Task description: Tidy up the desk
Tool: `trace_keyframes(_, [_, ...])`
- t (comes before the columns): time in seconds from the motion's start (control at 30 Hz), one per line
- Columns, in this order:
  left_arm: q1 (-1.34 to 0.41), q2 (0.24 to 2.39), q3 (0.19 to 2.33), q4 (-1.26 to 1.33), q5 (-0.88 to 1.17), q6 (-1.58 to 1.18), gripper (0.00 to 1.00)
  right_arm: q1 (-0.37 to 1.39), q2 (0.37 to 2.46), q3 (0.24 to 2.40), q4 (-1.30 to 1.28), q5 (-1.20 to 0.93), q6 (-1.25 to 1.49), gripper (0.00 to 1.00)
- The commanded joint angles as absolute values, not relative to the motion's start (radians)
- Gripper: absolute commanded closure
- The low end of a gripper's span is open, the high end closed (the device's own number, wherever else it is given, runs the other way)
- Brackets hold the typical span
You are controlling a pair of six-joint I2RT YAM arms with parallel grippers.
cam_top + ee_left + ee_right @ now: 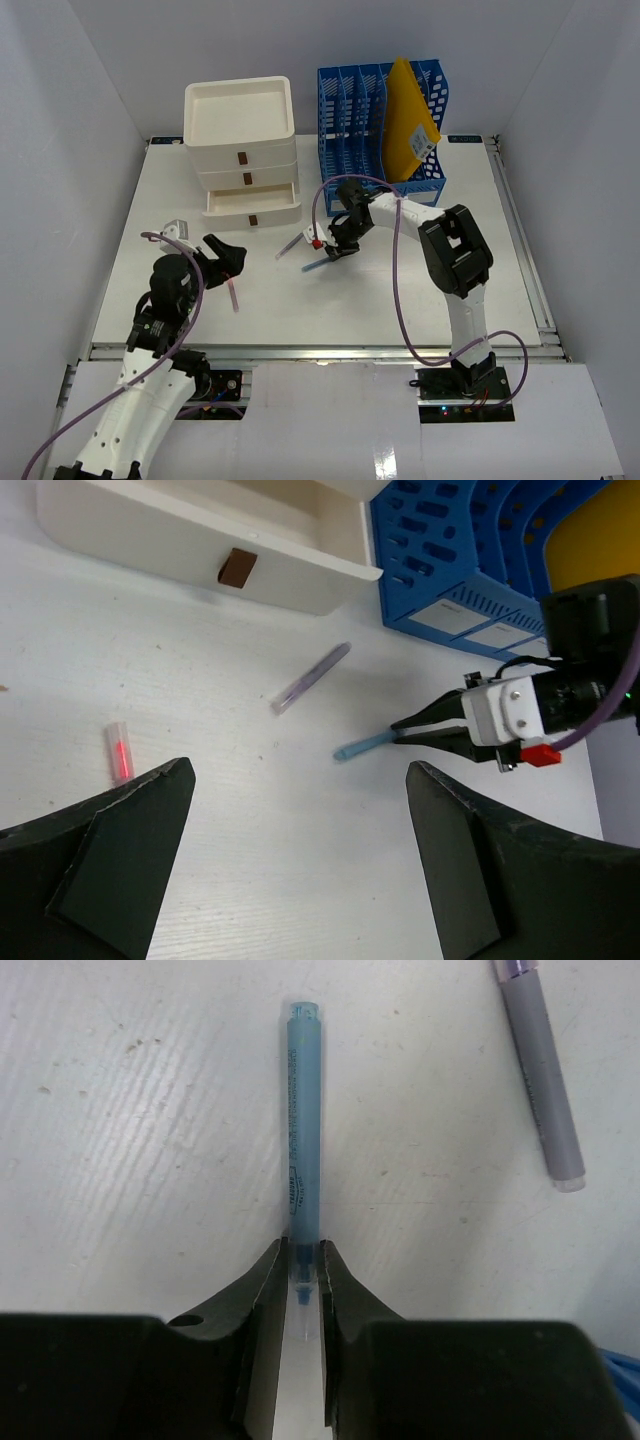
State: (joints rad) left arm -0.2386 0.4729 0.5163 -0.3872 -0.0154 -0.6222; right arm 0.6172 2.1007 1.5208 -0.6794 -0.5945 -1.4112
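The white desk (420, 290) holds three pens. My right gripper (301, 1260) is shut on the capped end of a blue pen (301, 1120), which lies low on or just over the desk, mid-table (313, 266). A purple pen (540, 1080) lies beside it, apart from it (290, 246). A red pen (234, 295) lies near my left gripper (228, 262), which is open and empty, hovering over bare desk (300, 780). The left wrist view shows the red pen (119, 752), the purple pen (312, 677), the blue pen (365, 745) and the right gripper (420, 728).
A white three-drawer box (240, 140) stands at the back left with its bottom drawer (252, 200) pulled open. A blue file rack (350, 110) holding a yellow envelope (408, 125) stands at the back right. A silver rail (320, 348) runs along the front edge.
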Motion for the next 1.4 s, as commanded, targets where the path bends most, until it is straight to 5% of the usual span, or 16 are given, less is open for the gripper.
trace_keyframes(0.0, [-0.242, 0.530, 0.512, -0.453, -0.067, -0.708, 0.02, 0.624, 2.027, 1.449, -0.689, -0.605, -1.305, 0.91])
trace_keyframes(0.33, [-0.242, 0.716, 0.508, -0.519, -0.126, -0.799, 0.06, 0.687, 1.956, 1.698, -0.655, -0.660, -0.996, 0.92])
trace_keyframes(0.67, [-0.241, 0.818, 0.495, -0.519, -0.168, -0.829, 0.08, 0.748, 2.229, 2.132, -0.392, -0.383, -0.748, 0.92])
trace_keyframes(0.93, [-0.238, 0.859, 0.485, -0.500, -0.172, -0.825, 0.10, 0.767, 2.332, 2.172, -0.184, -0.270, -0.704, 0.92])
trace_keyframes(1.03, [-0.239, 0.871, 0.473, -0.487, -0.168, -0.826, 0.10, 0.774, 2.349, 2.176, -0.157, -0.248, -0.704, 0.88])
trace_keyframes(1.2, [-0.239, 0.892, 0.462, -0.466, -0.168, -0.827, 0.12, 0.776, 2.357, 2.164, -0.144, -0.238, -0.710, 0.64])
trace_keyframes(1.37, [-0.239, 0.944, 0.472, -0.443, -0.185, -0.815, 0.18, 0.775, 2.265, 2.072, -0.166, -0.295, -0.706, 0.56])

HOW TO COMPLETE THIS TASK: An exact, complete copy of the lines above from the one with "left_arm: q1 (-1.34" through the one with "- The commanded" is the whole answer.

RESPONSE:
  left_arm: q1 (-1.34 to 0.41), q2 (0.24 to 2.39), q3 (0.19 to 2.33), q4 (-1.26 to 1.33), q5 (-0.88 to 1.17), q6 (-1.58 to 1.18), gripper (0.00 to 1.00)
  right_arm: q1 (-0.37 to 1.39), q2 (0.37 to 2.46), q3 (0.24 to 2.40), q4 (-1.30 to 1.28), q5 (-1.20 to 0.93), q6 (-1.25 to 1.49), gripper (0.00 to 1.00)
- The commanded joint angles as absolute values, not relative to the motion's start (radians)

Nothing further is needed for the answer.